Accordingly, they do not include all of the information and
footnotes required by generally accepted accounting principles for
complete financial statements. In the opinion of management, all
adjustments (consisting of normal recurring accruals) considered
necessary for a fair presentation have been included. For further
information, refer to the audited consolidated financial statements
and footnotes thereto included in the Company's annual report on
Form 10-K for the fiscal year ended December 29, 1996.

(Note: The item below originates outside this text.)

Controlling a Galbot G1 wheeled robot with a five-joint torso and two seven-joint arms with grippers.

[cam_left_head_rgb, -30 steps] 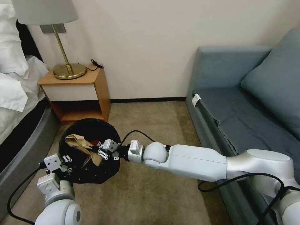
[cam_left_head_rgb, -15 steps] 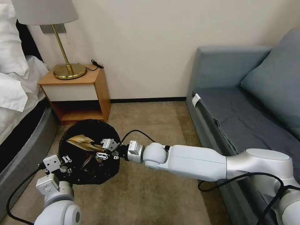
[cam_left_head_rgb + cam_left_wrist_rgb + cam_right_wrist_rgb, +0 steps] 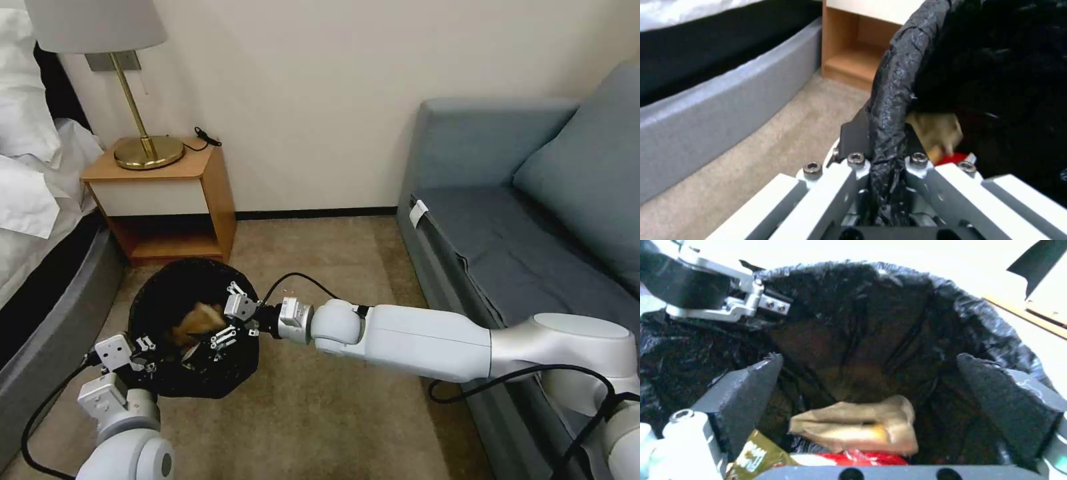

B. Net Assets Held for Sale consist of land and a building in
Chandler, Arizona, currently being leased to the buyer of the
Flexible Interconnections Division. The land and building in Mesa,
Arizona, which were formerly included in Net Assets Held for Sale,
were sold essentially at book value during the third quarter of
1996.
C. In September 1997 the Company cancelled its $5.0 million unsecured
revolving credit agreement with Fleet National Bank and replaced it
with an unsecured multi-currency revolving credit agreement, also
with Fleet. Under the new arrangement, the Company can borrow up
to $15.0 million, or the equivalent in Belgian Francs and/or
Japanese Yen. Amounts borrowed under this agreement are to be paid
in full by September 19, 2002. The Company borrowed 390,207,039
Belgian Francs (the equivalent of U.S. $10,759,000 as of September
28, 1997) under the new arrangement to facilitate the Rogers
Induflex acquisition in Belgium.
D. Interest paid during the first nine months of 1997 and 1996 was
approximately $500,000 in each period.
E. Income taxes paid were $1,953,000 and $1,819,000 in the first nine
months of 1997 and 1996, respectively.
F. Basic Net Income Per Share, as defined in Statement of Financial
Accounting Standards No. 128, was as follows:
Quarter Ended: Nine Months Ended:
---------------------------- ----------------------------
September 28, September 29, September 28, September 29,
1997 1996 1997 1996
---------------------------- ----------------------------
Basic Net Income
Per Share $0.58 $0.45 $1.67 $1.40
Shares Used in
Computing 7,488,331 7,375,041 7,457,307 7,246,428
-7-
<PAGE>
ITEM 2. MANAGEMENT'S DISCUSSION AND ANALYSIS OF FINANCIAL CONDITION
AND RESULTS OF OPERATIONS
Net sales were $47.8 million in the third quarter and $137.9 million
for the first nine months of 1997, up 41% and 32%, respectively, over
the comparable periods in 1996. Every operating unit exceeded 1996
sales for the third quarter and nine months. Combined Sales, which
include one half of the sales from Rogers two 50% owned joint
ventures, were $56.1 million for the quarter and $162.1 million for
the first nine months, up 32% and 26%, respectively, over the same
periods last year.
Sales gains this quarter were led by significant increases in flexible
circuit laminates sold from the recently expanded circuit materials
operation in Chandler, Arizona for hard disk drive, notebook computer,
and cellular telephone applications. In addition, sales continued to
increase for FLEX-I- MID(R) adhesiveless laminate materials supplied to
Rogers by Mitsui Chemicals Inc. (formerly Mitsui Toatsu Chemicals) and
sold to Hutchinson Technology Incorporated for suspension assemblies
used in advanced hard disk drives.
Sales of Polymer Products in the third quarter and first nine months
of 1997 were 30% and 26%, respectively, above the levels in the same
periods of 1996. The High Performance Elastomers Division continued
its solid performance. Worldwide sales of PORON(R) urethane materials
increased significantly for consumer, industrial and hard disk drive
applications. The third quarter also reflected substantial sales
contributions from the Elastomer Components Unit in South Windham,
Connecticut, where ENDUR(R) components are manufactured for high
performance copiers and printers. Additionally, about one-fifth of
the first nine months sales increase for all products and
approximately one half of the increase for Polymer Products is
attributable to the January 1, 1997 acquisition of the Bisco Products
silicone foam materials business from Dow Corning Corporation. As
expected, the initial profit contribution from Bisco is modest as
required changes are made to complete the integration of the Bisco
Materials Unit into the PORON high performance elastomers business.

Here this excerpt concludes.